Ever since they failed to capture kyiv, the Russians have tried to gain full control over the industrial heart of the east, where Moscow-backed separatists controlled some territory before the war.

Russian forces launched fresh airstrikes on a Mariupol steel plant, where some 1,000 civilians are sheltering along with some 2,000 Ukrainian fighters. The Azovstal steelworks, where the defenders are hiding, is the last corner of resistance in the city, which would otherwise be occupied by the Russians.

Zelenskyy said he emphasized the need to evacuate civilians from Mariupol, including from the steel plant, in a call Sunday with Turkish President Recep Tayyip Erdogan, who is scheduled to speak later with Russian leader Vladimir Putin.

Arestovych, Zelenskyy’s adviser, said Ukraine has proposed holding talks with Russia over the expanding steel plant. Arestovych said on the Telegram messaging app that Russia has not responded to the proposal that would include the establishment of humanitarian corridors and the exchange of Russian prisoners of war for fighters still at the plant.

UN Secretary General Antonio Guterres is scheduled to travel to Turkey on Monday and then to Moscow and kyiv. Zelenskyy said it was a mistake for Guterres to visit Russia before Ukraine.

“Why? To deliver signals from Russia? What should we look for?” Zelenskyy said on Saturday. “There are no corpses scattered on Kutuzovsky Prospect,” he said, referring to one of Moscow’s main avenues.

Mariupol has endured fierce fighting since the start of the war due to its location on the Sea of ​​Azov. Its capture would deprive Ukraine of a vital port, free up Russian troops to fight elsewhere and allow Moscow to establish a land corridor to the Crimean peninsula, which Ukraine seized in 2014.

More than 100,000 people, down from the pre-war population of around 430,000, are believed to remain in Mariupol with little food, water or heating.
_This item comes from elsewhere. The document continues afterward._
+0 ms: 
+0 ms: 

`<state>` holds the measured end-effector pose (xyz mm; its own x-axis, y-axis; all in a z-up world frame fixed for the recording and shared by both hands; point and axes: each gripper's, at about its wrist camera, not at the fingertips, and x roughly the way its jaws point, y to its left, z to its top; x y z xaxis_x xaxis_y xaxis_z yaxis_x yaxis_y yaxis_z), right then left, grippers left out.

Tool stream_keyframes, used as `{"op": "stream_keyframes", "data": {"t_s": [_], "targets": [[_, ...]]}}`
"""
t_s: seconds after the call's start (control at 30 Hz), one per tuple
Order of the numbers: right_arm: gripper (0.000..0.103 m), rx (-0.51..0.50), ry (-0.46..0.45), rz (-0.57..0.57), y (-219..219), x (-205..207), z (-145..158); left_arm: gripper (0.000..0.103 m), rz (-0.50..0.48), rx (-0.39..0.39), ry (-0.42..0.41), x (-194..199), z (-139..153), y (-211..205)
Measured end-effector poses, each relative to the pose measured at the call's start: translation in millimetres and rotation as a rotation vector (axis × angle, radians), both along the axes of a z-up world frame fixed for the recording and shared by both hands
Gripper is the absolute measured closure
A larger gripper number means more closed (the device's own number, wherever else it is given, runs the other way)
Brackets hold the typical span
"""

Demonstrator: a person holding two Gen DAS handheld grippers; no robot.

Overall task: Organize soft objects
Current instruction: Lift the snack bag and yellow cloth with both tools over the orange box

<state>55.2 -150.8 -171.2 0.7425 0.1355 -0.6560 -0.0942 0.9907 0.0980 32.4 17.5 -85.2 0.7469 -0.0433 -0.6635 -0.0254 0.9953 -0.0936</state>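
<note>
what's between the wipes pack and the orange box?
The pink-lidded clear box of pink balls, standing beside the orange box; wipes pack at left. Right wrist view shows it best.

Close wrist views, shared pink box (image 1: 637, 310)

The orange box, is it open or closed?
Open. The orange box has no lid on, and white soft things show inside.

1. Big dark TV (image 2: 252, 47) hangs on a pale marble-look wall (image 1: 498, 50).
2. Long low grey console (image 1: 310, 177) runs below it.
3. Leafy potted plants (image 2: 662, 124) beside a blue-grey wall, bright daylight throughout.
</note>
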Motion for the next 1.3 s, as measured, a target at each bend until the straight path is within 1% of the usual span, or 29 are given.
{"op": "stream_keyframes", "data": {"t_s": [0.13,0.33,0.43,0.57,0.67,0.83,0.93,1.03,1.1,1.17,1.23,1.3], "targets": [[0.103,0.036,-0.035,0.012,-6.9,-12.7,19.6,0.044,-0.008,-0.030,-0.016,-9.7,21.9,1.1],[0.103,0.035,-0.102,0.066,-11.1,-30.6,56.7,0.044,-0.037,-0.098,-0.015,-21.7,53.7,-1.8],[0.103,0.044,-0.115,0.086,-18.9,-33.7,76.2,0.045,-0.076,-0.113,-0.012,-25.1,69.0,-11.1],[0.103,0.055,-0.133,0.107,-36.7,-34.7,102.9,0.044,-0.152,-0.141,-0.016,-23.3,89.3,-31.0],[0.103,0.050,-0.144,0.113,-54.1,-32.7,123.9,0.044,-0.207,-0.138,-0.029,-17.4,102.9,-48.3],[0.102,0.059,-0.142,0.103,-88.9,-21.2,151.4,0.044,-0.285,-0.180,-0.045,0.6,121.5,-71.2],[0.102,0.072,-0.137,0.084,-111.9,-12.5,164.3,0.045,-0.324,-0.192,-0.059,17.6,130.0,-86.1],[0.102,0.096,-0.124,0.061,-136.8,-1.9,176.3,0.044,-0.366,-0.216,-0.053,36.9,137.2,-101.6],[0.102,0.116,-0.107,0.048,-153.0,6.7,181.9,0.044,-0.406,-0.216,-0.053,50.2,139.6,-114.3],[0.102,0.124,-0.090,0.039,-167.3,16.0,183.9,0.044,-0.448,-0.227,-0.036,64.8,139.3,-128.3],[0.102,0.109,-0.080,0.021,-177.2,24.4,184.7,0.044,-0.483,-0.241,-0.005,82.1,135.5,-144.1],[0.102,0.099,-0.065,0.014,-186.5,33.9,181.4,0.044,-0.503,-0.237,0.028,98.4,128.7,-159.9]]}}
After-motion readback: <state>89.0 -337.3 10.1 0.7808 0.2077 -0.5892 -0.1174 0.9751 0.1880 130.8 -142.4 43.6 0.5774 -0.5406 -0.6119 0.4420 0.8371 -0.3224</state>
Ukrainian authorities estimate that more than 20,000 civilians have been killed. Recent satellite images showed what appeared to be mass graves to the west and east of Mariupol.

Children in an underground bunker were seen receiving Easter gifts in a video released Sunday by the far-right Azov Battalion, which is among Ukrainian forces at the steel plant in Mariupol. The deputy commander of the group, Sviatoslav Palamar, said that the video was shot at the plant.

A small child is seen wearing homemade diapers made from cellophane and people are seen hanging clothes on makeshift hangers.

“Please help us,” a woman in the video said through tears, appealing to world leaders. “We want to live in our city, in our country. We are tired of these bombings, constant air raids on our land. How much longer will this continue?”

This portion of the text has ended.